> _Task to carry out_
Could you restate the data below word for word, without its pictures?

> _Information provided_
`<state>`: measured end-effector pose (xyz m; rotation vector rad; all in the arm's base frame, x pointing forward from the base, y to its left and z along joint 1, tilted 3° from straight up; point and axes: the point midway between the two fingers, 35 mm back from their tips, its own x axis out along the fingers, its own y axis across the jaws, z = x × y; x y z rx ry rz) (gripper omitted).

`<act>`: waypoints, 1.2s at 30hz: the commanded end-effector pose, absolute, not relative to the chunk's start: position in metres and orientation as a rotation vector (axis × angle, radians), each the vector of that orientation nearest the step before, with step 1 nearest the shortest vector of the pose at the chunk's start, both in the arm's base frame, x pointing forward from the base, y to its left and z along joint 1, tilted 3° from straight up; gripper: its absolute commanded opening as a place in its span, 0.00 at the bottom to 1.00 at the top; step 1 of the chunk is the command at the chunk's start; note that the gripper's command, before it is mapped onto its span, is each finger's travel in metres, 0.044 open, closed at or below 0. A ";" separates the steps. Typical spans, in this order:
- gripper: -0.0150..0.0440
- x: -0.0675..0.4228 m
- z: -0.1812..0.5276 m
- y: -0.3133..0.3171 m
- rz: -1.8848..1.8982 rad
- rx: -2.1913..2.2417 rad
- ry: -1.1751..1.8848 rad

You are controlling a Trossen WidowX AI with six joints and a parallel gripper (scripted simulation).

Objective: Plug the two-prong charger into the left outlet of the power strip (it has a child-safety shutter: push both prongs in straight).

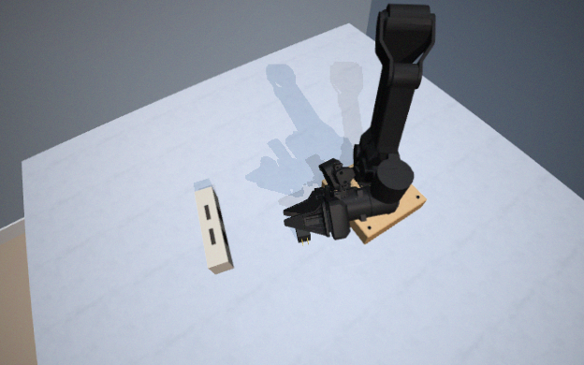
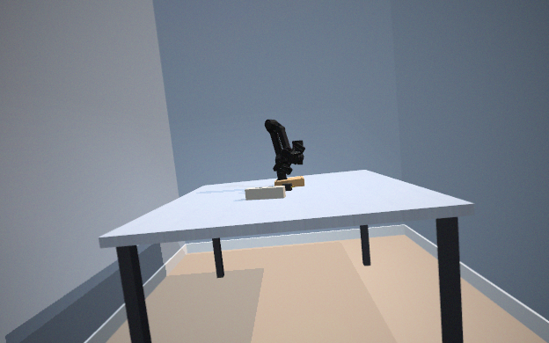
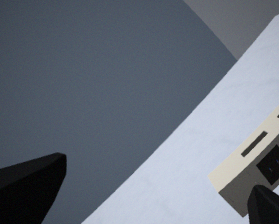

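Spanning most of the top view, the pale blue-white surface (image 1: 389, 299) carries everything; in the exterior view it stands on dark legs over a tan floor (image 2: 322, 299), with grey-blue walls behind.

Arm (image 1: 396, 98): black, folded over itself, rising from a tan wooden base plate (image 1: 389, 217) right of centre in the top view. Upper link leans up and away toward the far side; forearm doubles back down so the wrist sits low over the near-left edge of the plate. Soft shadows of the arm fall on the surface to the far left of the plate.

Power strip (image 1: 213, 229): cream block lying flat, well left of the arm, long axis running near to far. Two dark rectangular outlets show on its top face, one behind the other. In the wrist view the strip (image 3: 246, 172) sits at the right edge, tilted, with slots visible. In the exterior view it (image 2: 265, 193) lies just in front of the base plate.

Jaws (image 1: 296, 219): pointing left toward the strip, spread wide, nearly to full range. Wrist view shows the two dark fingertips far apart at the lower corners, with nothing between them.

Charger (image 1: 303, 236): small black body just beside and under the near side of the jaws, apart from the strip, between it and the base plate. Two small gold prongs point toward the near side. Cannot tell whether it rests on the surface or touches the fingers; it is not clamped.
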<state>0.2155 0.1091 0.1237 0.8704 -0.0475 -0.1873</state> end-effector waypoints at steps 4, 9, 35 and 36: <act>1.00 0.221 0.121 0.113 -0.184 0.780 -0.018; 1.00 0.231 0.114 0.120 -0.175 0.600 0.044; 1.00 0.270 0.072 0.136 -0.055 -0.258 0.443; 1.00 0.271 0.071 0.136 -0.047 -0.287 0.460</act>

> _The answer_
`<state>`: measured end-effector pose (xyz m; rotation vector rad; all in the arm's base frame, x pointing forward from the base, y to its left and z along joint 1, tilted 3° from straight up; point and axes: the point midway between the two fingers, 35 mm back from their tips, its own x axis out along the fingers, its own y axis across the jaws, z = x × y; x y z rx ry rz) (gripper omitted).

`<act>`: waypoints, 1.2s at 30hz: the commanded end-effector pose, absolute, not relative to the chunk's start: position in metres and orientation as a rotation vector (axis × angle, radians), each the vector of that orientation nearest the step before, with step 1 nearest the shortest vector of the pose at the chunk's start, both in the arm's base frame, x pointing forward from the base, y to its left and z along joint 1, tilted 3° from straight up; gripper: its absolute commanded opening as a place in its span, 0.00 at the bottom to 1.00 at the top; step 1 of the chunk is the command at the chunk's start; note that the gripper's command, before it is mapped onto its span, is each finger's travel in metres, 0.044 open, closed at or below 0. A ";" separates the steps. Typical spans, in this order:
- gripper: -0.0150..0.0440
- x: -0.0675..0.4228 m
- z: -0.1812..0.5276 m
- y: -0.3133..0.3171 m
- rz: -1.8848..1.8982 rad
- rx: -2.1913..2.2417 rad
- ry: -1.1751..1.8848 rad

You are controlling a Trossen WidowX AI with six joints and a parallel gripper (scripted simulation).

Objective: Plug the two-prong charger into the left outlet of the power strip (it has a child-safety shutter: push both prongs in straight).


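Spanning most of the top view, the pale blue-white surface (image 1: 389, 299) carries everything; in the exterior view it stands on dark legs over a tan floor (image 2: 322, 299), with grey-blue walls behind.

Arm (image 1: 396, 98): black, folded over itself, rising from a tan wooden base plate (image 1: 389, 217) right of centre in the top view. Upper link leans up and away toward the far side; forearm doubles back down so the wrist sits low over the near-left edge of the plate. Soft shadows of the arm fall on the surface to the far left of the plate.

Power strip (image 1: 213, 229): cream block lying flat, well left of the arm, long axis running near to far. Two dark rectangular outlets show on its top face, one behind the other. In the wrist view the strip (image 3: 246, 172) sits at the right edge, tilted, with slots visible. In the exterior view it (image 2: 265, 193) lies just in front of the base plate.

Jaws (image 1: 296, 219): pointing left toward the strip, spread wide, nearly to full range. Wrist view shows the two dark fingertips far apart at the lower corners, with nothing between them.

Charger (image 1: 303, 236): small black body just beside and under the near side of the jaws, apart from the strip, between it and the base plate. Two small gold prongs point toward the near side. Cannot tell whether it rests on the surface or touches the fingers; it is not clamped.
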<state>0.2155 0.1091 0.1237 0.8704 -0.0475 -0.1873</state> end-effector waypoints at steps 4, 9, 35 and 36: <act>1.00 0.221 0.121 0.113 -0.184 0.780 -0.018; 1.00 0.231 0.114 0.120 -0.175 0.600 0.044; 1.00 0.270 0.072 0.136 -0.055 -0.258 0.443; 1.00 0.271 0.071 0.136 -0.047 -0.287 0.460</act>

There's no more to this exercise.